Leftovers are usually stored in Pyrex fresh lock glass containers. I like how we can all see what's inside and the locking lids mean the food stays fresher for longer. With a family of five, we don't tend to have a lot of leftovers, if we do, my husband usually eats them the next day for lunch. Glass containers also means they can go directly into the microwave to be warmed.

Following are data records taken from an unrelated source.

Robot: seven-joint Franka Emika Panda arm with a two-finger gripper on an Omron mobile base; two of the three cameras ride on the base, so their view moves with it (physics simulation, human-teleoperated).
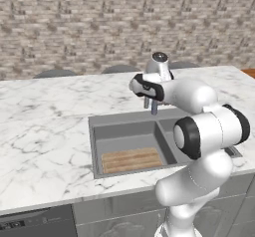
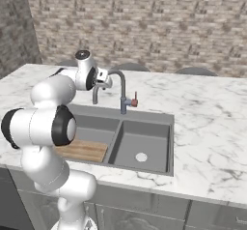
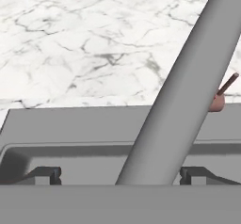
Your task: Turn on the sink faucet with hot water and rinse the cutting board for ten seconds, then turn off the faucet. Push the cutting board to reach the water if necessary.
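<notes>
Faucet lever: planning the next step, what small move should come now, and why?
Probably shift the pincer sideways off the spout toward the reddish lever: the open fingers straddle the spout, no water runs, and the cutting board lies dry.

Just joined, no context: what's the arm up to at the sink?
The arm has its gripper up at the sink faucet, fingers spread either side of the grey spout, not closed on it. The reddish lever handle sits just past the spout, untouched as far as I can tell. No water is running. The cutting board lies flat in one basin of the sink, the one without the round drain. So the rinse hasn't started.
</notes>
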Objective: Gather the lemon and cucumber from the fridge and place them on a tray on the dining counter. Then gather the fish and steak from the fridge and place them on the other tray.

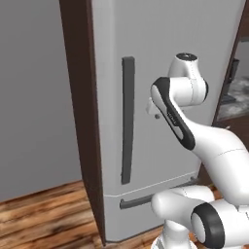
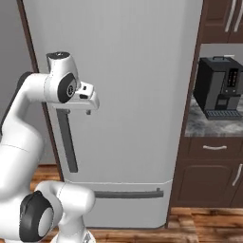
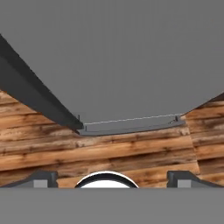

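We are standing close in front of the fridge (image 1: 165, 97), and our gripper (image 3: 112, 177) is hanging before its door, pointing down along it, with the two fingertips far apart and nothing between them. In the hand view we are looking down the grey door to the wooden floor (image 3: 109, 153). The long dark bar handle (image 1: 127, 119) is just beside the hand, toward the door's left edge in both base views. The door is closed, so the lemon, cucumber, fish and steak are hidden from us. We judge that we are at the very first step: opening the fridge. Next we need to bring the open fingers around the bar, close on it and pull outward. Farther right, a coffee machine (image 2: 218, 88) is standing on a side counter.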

Some of my other frequently used kitchen gadgets:
Kitchen Aid Mixer / Air Fryer / Instant Pot / Dutch Oven / Rice Cooker / Ninja Kitchen System
Some of our favorite meals:
Asian: lettuce wraps, deconstructed sushi bowls, cashew chicken, beef and broccoli, bulgogi and rice, chicken low mein, orange chicken and fried rice, pad thai with peanut noodles, egg roll in a bowl
Mexican: fajitas, quesadillas, fish tacos, taco salad, crunch wraps, tortilla soup, enchiladas
Italian: spaghetti and meatballs, ravioli and sausage, baked ziti, lasagna, stuffed shells, pesto cavatappi, broccoli and chicken Alfredo, chicken Parmesan, zoodles with turkey meatballs, cavatappi with bolognese, gnocchi with salmon
Sandwiches: BLT's, patty melt, Reuben, Rachel, Italian sub, frontega chicken panini, caprese panini, meatball subs, french dip, pulled pork sliders, hot dogs, burgers, sausage and peppers, philly cheese steaks, grilled cheese, buffalo chicken sliders
Salads: strawberry poppy seed, chopped Asian, chef, Caesar, Greek, panzanella
Soups: zuppa toscano, pasta e fagioli, broccoli cheddar, french onion, minestrone, chicken noodle, creamy tomato, chicken and dumplings, white chicken chili, chili
Miscellaneous: Mississippi Pot Roast, Loaded baked potatoes with proteins, chicken cordon bleu, bbq chicken corn on the cob and potato salad, Grilled Salmon and roasted veggies, Pan seared scallops and Parmesan orzo
Stay tuned for a more recipe specific post that features some of these favorites from my kitchen!
A note on dietary needs: Last year I lost 40 pounds following Weight Watchers. I would often make minor substitutions for myself such as making zoodles, and serving everyone else spaghetti or making myself cauliflower rice while the family had long grain basmati! For me, it was about making sure I ate low point healthy foods for breakfast, lunch and snacks so I didn't need to be as mindful at dinner. But know that some of my choices I've listed may not be the healthiest meals you've ever seen! Making substitutions whether for weight loss, allergies or picky eatters becomes easier over time!
A note on sides: I have a standby of sides we tend to rotate through based on what my family will eat. If I'm making a simple grilled chicken then I'll spend more time making a fancier side like Parmesan orzo or a medley of roasted veggies. Most days we keep it simple with broccoli, corn, zucchini and squash or sometimes just some cold veggies and ranch dip. Roasted potatoes, mashed potatoes, fries, rice or just dinner rolls will sometimes be added as well for my carb loving hubby.
A note on breakfast and lunch: These meals are usually kept simple.We all eat the same few things for both meals so I don't tend to plan ahead. I know what we will need for these meals and those are basics that are on our weekly shopping list. I can share another post about some of our regular rotations for these meals if that would be valuable to you!